Но тот двумя горстями со всех сил держал штаны и весь трясся. Многочисленное сборище зевак шумело, волновалось. Из толпы слышались нервные выкрики:
– Шульц!.. Фриц!.. Рауль!.. Мужайтесь! Мы здесь, мы с вами.
Снова заиграл рожок. Все смолкло. Переконфуженные газетиры понуро стояли без штанов. Адъютант взмахнул рукой и торжественно, на весь плац, громко объявил:
– Всероссийская императрица Елизавета, в своем неизреченном милосердии даже к врагам своим, на сей раз всемилостивейше прощает преступных газетиров и берет с них клятвенное слово впредь такими продерзостями не заниматься.
Адъютант уехал. Казаки вскочили в седла. Солдаты с бравыми песнями строем разошлись.
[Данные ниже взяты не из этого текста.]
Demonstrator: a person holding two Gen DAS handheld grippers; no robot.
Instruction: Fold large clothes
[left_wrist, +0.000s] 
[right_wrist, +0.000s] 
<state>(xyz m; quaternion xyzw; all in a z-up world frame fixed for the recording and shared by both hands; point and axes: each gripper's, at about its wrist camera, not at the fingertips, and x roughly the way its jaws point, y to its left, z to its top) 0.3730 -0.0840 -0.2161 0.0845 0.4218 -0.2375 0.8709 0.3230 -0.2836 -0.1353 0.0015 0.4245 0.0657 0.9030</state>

Публика помогла опозоренным газетчикам одеваться. Фриц, тяжело отдуваясь и вытирая с толстой шеи пот, прихватил пучок розог себе на память.
В этот же день было объявлено выступление из Берлина.
Распоряжением нашего командования взяты были все деньги, какие оказались в казначействе, в государственном банке и прочих казенных учреждениях, а также получен так называемый «дусергельд», то есть подарок русским и австрийским солдатам двухсот тысяч талеров.
Банкир Гоцковский готовился дать в ратуше русским военачальникам торжественный обед, но Чернышев затею эту отклонил.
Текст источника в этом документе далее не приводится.